MFD_HUGETLB does actually work on FreeBSD, but the man page doesn't
admit it (guessing an oversight, not sure, will see). And you don't
need the corresponding (non-existent) mmap flag. You also have to
specify a size eg MFD_HUGETLB | MFD_HUGE_2MB or you get ENOTSUPP, but
other than that quirk I see it definitely working with eg procstat -v.
That might be because FreeBSD doesn't have a default huge page size
concept? On Linux that's a boot time setting, I guess rarely changed.
I contemplated that once before, when I wrote a quick demo patch[1] to
implement huge_pages=on for FreeBSD (ie explicit rather than
transparent). I used a different function, not the Linuxoid one but
it's the same under the covers, and I wrote:

+ /*
+ * Find the matching page size index, or if huge_page_size wasn't set,
+ * then skip the smallest size and take the next one after that.
+ */

Swapping that topic back in, I was left wondering: (1) how to choose
between SHM_LARGEPAGE_ALLOC_DEFAULT, a policy that will cause
ftruncate() to try to defragment physical memory to fulfil your
request and can eat some serious CPU, and SHM_LARGEPAGE_ALLOC_NOWAIT,
and (2) if it's the second thing, well Linux is like that in respect
of failing fast, but for it to succeed you have to configure
nr_hugepages in the OS as a separate administrative step and *that's*
when it does any defragmentation required, and that's another concept
FreeBSD doesn't have.

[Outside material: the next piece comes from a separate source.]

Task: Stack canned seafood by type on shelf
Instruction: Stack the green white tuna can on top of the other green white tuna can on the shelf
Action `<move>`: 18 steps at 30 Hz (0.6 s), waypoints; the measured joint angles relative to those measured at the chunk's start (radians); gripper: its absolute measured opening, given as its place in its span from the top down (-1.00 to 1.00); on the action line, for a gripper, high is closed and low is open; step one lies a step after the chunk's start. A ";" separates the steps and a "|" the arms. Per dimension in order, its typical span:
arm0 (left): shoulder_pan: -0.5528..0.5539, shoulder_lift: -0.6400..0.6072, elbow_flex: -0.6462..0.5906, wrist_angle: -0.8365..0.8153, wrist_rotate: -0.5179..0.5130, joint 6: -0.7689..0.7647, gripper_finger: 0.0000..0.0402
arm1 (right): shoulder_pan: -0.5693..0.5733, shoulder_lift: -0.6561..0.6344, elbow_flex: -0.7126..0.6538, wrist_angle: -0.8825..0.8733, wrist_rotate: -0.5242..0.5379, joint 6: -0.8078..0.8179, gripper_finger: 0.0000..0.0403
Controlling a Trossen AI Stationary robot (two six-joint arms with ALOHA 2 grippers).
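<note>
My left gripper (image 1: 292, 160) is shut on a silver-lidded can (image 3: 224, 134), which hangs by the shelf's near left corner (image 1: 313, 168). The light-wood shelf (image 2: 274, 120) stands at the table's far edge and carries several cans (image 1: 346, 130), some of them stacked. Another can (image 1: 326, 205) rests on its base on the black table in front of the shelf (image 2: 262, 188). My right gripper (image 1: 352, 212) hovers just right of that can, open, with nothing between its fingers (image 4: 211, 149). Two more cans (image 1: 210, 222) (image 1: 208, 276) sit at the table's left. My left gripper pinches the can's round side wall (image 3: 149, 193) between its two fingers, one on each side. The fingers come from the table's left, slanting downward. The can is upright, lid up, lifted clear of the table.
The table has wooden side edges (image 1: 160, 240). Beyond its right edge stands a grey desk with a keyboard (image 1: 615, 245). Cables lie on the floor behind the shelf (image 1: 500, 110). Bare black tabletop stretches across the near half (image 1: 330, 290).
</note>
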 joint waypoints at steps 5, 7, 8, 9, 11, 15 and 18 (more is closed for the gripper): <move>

It's a bit of a weird concept too, I mean those
pages are not reserved for you in any way and anyone could nab them,
which is undeniably practical but it lacks a few qualities one might
hope for in a kernel facility... IDK. Anyway, the Linux-like
memfd_create() always does it the _DEFAULT way. EIther way, we can't
have identical "try" semantics: it'll actually put some effort into
trying, perhaps burning many seconds of CPU.

I took a peek at what we're doing for Windows and the man pages tell
me that it's like that too. I don't recall hearing any complaints
about that, but it's gated on a Windows permission that I assume very
few enabled, so "try" probably isn't trying for most systems.
Quoting:

"Large-page memory regions may be difficult to obtain after the system
has been running for a long time because the physical space for each
large page must be contiguous, but the memory may have become
fragmented. Allocating large pages under these conditions can
significantly affect system performance. Therefore, applications
should avoid making repeated large-page allocations and instead
allocate all large pages one time, at startup."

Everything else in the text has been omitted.